La excentricidad de sus personajes le ha hecho especializarse en papeles de mujeres desquiciadas. En La ley de la selva, escrita por Elvira Lindo, Mariola Fuentes da buena muestra de su resuelto carácter interpretando a un ama de casa harta de su rutina, pero con una novedad: es la primera vez que lo hace sobre las tablas de un teatro.
Entrevista Daniel Fraile
SHANGAY EXPRESS: Con lo teatrera que eres cuesta creer que esta sea la primera vez que haces teatro...
MARIOLA FUENTES: Pues sí, es la primera. Tampoco me lo habían propuesto muchas veces, la verdad, y en este país siempre hay que hacer lo que le proponen a una, no lo que una quiere. Yo he hecho mucho cabaret y mucho playback, pero una función normal con un texto al uso nunca lo había trabajado. Creía que iba a ser raro, pero la verdad es que no me siento extraña; es como si estuviera haciendo otra vez cabaret, aunque esto no tenga nada que ver.
S.E: Por eso de que es la primera vez, ¿mejor escoger una comedia antes que montar un drama?
M.F: Ha sido casualidad, yo no he dicho que sí porque fuera un texto cómico y de Elvira Lindo, pero estoy encantada de que haya sido así, porque estoy muy unida a Elvira gracias sobre todo al cine. Además, la risa no se puede fingir, el aplauso siempre puede ser por compromiso, pero la risa no. Si aquí la gente se ríe es porque le divierte, y yo echaba de menos ese contacto con el público. Espero que esto sirva para que los directores piensen en mí para repetir la experiencia.
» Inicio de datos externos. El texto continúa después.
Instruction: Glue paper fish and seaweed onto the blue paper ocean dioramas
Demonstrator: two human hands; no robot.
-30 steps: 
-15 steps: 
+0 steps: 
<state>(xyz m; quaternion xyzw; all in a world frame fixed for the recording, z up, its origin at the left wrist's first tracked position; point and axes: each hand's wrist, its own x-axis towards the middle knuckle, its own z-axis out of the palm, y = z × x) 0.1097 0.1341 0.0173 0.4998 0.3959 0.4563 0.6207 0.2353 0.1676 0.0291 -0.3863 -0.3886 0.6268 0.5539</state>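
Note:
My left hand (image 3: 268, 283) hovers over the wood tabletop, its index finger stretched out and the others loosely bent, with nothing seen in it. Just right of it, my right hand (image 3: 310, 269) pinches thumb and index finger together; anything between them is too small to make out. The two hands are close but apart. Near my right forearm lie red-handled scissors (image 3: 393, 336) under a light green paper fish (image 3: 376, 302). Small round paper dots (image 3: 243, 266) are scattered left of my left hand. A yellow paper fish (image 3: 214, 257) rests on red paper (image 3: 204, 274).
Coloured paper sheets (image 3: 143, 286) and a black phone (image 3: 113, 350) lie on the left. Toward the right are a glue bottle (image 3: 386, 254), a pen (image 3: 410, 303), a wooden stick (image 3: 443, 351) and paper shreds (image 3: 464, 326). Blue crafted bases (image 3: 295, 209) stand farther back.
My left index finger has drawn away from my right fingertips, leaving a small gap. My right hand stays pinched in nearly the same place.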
S.E: Interpretas a un ama de casa cansada de su rutina. ¿Te va el papel de maruja?
M.F: Yo no tengo esa mentalidad de entrega total al marido y a la casa, pero el otro día me decía una amiga que clavo el concepto de maruja a la perfección, y eso debe ser porque me sobran las referencias. Mi mente ha ido absorbiendo desde que era pequeña todo ese tipo de cosas, y aunque yo nunca pensara manifiestamente que quería ser actriz de mayor, reconozco que se me veía venir, porque yo no hacía más que fijarme en qué decían o hacían las señoras en el mercado, en el autobús... Todo eso se me ha quedado en el disco duro y, para cierto tipo de personajes, me viene muy bien. No sé, siempre he sido payasa, muy a lo Pepe da Rosa, sobre todo en el colegio, pero claro, en ese momento una no piensa que le vaya a servir para el futuro... Lo que le pasa a mi personaje es que está amargado. Se da cuenta de que no puede estar en casa esperando a que le cambie la vida y se tira a la calle en busca de una independencia emocional que encuentra en brazos de un vecino.
S.E: ¿Encajas más en la faceta de depredadora?
M.F: Ninguna de las dos, yo no he sido muy devorahombres. Sí he podido parecerlo, pero nunca lo he sido.
S.E: ¿A qué hace referencia entonces La ley de la selva?
M.F: Pues a que aquí cada uno va a lo suyo. Si Elvira especifica que los tres papeles masculinos los tiene que hacer el mismo actor es porque para mi personaje son iguales, le ofrecen y representan lo mismo.
S.E: ¿Coincides con el estilo costumbrista de la obra?
M.F: Totalmente, a mí me gusta tanto el exceso como la naturalidad. La manera que tiene Elvira de dialogar, de hacerlo todo tan normal y de escribir sus artículos me encanta. Esa es la razón por la que llega tanto a la gente, porque escribe con una cotidianidad fantástica.
S.E: ¿La locura y el histrionismo de tus personajes es marca de la casa o te lo piden los directores?
M.F: Es lo que me ofrecen, me han dado siempre locas con mucho carácter. Ahora, si me das una triste de la vida también te la defiendo sin problemas. De hecho, lo último que hice para la tele fue un dramón para Hospital Central que no tenía ni puta gracia.
S.E: Pero con tu carácter se lo pones en bandeja a directores como Almodóvar o Albaladejo...
M.F: Eso es porque desde que veía con mis amigos las primeras películas de Almodóvar hace años ya notaba que era un tipo de cine muy cercano a mi rollo, al igual que con Albaladejo, que tiene un sello que me vuelve loca.
LA OBRA LA LEY DE LA SELVA SE REPRESENTA EN EL TEATRO ARENAL (C/MAYOR, 6) DE MADRID.